Typically throughout conversations about queerness, the main target is on propelling issues ahead or transferring previous sure outdated ideas. Nevertheless, Leroux explains that due to her Two-Spirit id and Indigenous roots, her aim is to return to a spot of understanding and respect: “All these items we’re combating for right now usually are not something new. In pre-colonial society, respect and understanding had been a given.”

She believes that her ancestors didn’t share the identical slender views of gender and id that exist right now. “I believe you had been simply accepted as you had been,” she says. “Everybody had a goal, and your journey was to find what that goal was. My ancestors believed that everybody had a proper to be right here; we’re simply attempting to revive that mind-set. So whereas it’s exhausting to need to combat for this, I don’t suppose it’s unimaginable to get again to a society that has respect for everybody.”
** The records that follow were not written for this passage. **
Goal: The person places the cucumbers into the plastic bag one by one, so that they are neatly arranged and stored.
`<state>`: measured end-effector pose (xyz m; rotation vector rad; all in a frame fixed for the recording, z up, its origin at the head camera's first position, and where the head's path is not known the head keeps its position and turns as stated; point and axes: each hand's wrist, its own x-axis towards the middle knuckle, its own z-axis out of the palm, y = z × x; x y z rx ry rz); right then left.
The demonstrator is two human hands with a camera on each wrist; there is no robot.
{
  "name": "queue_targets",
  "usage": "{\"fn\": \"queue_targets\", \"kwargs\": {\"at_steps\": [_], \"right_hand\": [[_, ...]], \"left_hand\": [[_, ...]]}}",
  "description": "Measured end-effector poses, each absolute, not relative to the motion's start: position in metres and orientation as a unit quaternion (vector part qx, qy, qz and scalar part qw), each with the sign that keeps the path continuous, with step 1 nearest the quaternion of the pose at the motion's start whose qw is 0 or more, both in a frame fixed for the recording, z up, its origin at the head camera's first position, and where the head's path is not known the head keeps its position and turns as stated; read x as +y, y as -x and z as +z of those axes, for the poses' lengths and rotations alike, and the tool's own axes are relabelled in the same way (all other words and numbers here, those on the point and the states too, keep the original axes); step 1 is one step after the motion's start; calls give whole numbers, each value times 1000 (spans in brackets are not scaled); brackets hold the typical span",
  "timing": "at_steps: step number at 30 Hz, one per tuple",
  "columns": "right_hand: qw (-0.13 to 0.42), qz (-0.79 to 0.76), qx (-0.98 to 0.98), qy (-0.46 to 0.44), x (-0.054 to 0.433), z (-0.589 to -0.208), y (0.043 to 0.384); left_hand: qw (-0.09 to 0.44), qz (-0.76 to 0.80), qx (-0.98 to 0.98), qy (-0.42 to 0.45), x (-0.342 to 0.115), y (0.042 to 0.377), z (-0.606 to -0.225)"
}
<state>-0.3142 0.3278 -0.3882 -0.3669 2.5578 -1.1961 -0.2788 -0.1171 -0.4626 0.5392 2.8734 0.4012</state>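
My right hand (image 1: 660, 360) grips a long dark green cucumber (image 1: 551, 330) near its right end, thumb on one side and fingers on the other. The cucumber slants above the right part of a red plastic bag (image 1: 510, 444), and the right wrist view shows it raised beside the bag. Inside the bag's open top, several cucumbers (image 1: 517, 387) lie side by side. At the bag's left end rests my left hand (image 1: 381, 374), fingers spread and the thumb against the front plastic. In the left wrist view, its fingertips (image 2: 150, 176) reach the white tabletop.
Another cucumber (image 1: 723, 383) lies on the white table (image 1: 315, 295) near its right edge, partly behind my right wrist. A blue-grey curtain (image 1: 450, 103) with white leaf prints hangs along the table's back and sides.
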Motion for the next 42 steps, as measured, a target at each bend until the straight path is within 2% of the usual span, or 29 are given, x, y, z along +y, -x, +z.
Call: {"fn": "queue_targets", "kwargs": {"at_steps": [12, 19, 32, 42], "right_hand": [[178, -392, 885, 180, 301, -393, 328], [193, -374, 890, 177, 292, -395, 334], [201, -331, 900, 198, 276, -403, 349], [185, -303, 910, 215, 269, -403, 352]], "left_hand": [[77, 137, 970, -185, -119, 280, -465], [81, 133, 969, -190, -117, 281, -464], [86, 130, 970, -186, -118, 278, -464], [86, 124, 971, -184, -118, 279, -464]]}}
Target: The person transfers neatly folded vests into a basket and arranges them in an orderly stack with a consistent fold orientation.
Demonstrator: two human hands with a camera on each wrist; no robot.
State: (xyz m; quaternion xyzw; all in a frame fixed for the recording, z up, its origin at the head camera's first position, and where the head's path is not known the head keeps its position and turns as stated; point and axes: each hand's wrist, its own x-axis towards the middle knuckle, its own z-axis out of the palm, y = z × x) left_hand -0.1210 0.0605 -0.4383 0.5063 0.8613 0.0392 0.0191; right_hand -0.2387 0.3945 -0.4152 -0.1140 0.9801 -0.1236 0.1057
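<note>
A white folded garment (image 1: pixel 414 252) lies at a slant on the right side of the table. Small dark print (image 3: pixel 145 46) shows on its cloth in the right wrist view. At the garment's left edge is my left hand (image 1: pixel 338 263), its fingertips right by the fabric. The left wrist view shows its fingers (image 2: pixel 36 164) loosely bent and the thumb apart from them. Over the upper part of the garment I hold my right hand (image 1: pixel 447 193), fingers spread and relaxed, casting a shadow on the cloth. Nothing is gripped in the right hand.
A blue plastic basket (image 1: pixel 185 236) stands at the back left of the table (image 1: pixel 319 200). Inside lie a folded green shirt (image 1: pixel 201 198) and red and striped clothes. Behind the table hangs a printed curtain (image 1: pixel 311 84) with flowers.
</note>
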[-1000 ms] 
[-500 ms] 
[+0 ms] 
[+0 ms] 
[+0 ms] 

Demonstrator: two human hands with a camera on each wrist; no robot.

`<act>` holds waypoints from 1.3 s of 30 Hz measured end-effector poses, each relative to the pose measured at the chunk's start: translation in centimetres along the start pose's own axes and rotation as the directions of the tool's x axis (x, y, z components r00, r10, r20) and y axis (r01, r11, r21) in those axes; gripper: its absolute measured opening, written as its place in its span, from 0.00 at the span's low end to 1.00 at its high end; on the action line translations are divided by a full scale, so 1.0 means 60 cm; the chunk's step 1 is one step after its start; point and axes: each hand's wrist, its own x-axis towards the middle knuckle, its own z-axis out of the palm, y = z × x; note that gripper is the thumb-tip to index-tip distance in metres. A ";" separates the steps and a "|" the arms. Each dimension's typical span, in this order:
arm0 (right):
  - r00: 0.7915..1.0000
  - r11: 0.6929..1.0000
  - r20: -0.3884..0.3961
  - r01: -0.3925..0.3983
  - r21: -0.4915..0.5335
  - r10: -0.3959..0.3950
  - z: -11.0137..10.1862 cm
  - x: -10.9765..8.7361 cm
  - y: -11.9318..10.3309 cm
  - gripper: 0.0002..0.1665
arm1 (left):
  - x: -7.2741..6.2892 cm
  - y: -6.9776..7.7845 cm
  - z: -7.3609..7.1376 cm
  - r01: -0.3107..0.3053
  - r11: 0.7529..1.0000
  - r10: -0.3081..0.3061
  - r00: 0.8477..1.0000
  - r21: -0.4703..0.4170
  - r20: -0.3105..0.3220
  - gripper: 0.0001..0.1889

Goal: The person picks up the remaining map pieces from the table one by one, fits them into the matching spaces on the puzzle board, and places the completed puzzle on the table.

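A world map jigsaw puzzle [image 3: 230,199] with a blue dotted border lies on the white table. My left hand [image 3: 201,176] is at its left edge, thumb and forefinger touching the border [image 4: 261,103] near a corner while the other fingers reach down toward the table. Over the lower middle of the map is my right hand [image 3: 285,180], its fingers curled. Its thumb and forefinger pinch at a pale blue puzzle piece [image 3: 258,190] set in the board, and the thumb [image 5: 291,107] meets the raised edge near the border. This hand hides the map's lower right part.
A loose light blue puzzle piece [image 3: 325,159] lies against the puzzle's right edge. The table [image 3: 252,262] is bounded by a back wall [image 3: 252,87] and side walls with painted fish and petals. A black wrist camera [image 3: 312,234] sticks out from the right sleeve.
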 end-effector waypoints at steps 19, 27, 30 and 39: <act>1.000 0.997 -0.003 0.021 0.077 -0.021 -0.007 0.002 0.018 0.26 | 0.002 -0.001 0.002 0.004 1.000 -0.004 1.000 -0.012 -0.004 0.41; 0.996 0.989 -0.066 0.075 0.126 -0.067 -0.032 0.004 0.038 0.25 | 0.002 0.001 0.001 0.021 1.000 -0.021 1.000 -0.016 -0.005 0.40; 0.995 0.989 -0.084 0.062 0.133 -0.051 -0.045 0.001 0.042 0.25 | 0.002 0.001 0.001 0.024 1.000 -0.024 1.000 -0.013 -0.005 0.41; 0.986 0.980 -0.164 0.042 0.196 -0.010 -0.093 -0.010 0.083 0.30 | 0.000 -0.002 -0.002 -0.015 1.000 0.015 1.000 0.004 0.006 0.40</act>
Apart from showing on the third season of Canada’s Drag Race, Leroux has been busy constructing her following on social media. She recurrently shares her love of drag, comedy and make-up tutorials together with her 500,000+ followers. “I see make-up as an expression of an interior expertise,” she says. “By way of make-up and drag, I’m expressing my ideas, my experiences and my ache.”

Nowadays, she describes herself as being “unapologetically Indigenous.” Take, for instance, the truth that Leroux usually makes use of the color crimson in her make-up appears to be like. “It’s an emblem of the Lacking and Murdered Indigenous Girls, Women and Two Spirit motion,” she explains. “It’s important for our bloodlines, our family, our energy and our energy.”

Leroux has made it her mission to proceed being “unapologetically Indigenous” in every little thing she creates: “I’ve discovered a strategy to do content material creation and comedy from an Indigenous standpoint, and generally individuals ask ‘Why do you depend on that?’ However it’s my lived expertise. I’ve to reclaim it as a result of my ancestors didn’t have that proper. So I can’t take this freedom and skill to specific myself as a right. Once I inform my tales by drag, it’s not that Indigeneity is only one a part of my drag — it’s the entire thing.”

Under are Chelazon Leroux’s tried-and-true make-up necessities (onstage and offstage!).

This text first appeared in FASHION’s Summer time 2023 concern. Discover out extra right here.